Luego de la comida en la que se ofrecieron los mejores manjares de la campiña a los comensales, empezaría el baile que no tenía hora de terminar. Guillermina fue a su habitación a cambiarse el vestido para ponerse otro que le había comprado su mamá, para esta parte de la fiesta. Sobre la cama estaba el traje tendido y un frasco de perfume francés con una tarjeta que solo leía: «Feliz quince años». Guillermina sonrió pensando que uno de los herederos que estaba en el convite le había hecho tan fino regalo. Se cambió enseguida y se puso unas gotas de la fragancia.
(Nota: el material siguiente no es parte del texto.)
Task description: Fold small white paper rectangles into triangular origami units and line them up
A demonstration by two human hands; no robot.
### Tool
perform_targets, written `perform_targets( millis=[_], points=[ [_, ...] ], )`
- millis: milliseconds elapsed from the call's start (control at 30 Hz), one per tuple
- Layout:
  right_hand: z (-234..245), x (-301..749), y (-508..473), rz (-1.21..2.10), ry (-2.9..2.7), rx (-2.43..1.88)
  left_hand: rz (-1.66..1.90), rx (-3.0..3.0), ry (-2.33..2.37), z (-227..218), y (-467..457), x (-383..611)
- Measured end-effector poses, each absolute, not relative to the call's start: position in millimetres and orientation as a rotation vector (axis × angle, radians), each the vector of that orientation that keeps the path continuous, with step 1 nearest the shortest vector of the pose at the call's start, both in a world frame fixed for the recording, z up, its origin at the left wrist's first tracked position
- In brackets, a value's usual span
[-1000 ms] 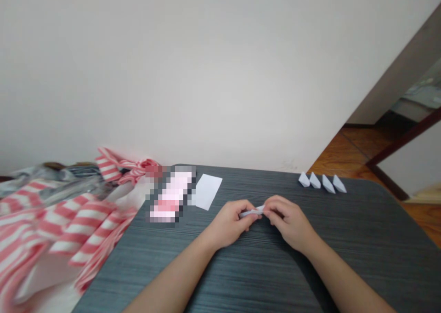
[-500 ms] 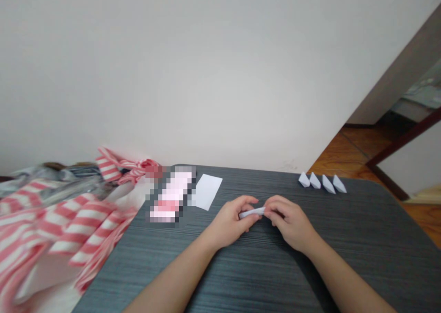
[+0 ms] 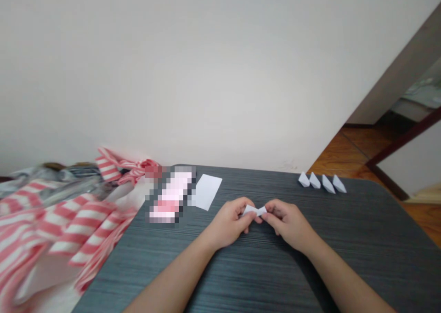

Se miró en el espejo y se soltó el pelo. Entonces salió hacia el salón que habían arreglado para el final de los festejos.

Alegre, llena de sueños, disfrutando de la noche y de la brisa caribeña, de pronto se vio intervenida por Bartolo que venía montado en un caballo plateado.

—Buenas noches, niña —saludó—. Espero que haya recibido mi regalo.

—¿Tu regalo?

—Sí, el perfume francés que dejé sobre su cama.

—¿Era tuyo? No sabía que tenías tan buenos gustos.

—No conoce nada de mí, señorita.

Guillermina rio, sin embargo, no se mofaba de él. No sabía si era el efecto de ser mujer y que ahora veía las cosas diferentes.

—Es hermoso tu caballo —dijo.

—Es un caballo guerrero, no hay ninguno como él.

—Y tú, ¿eres guerrero también?

Bartolo sonrió porque no era hombre de fanfarronear.

—¿Quieres dar un paseo?

—Me gustaría, pero me esperan para el vals.

—Bien —dijo—. Ve, baila el vals y yo te espero aquí.

Guillermina se fue con los pies livianos. Su padre la besó en la frente y bailó con ella la versión criolla del Danubio Azul hasta que los jóvenes herederos —uno por uno—, tuvo su turno. La muchacha les sonreía, pero parecía estar en otro lado, hechizada. Tan pronto terminó la pieza y comenzó oficialmente la fiesta, ella escapó ayudada por la oscuridad hasta donde estaba Bartolo quien no se había movido de allí. Sabía que volvería. Los brebajes de Asunción jamás fallaban.

La vio regresar de puntitas, mirando hacia atrás, asegurándose de que nadie la seguía. Cuando llegó hasta él, la ayudó a subir en el caballo. El subió detrás de ella, palpando su breve figura. Ya nunca más se separaría.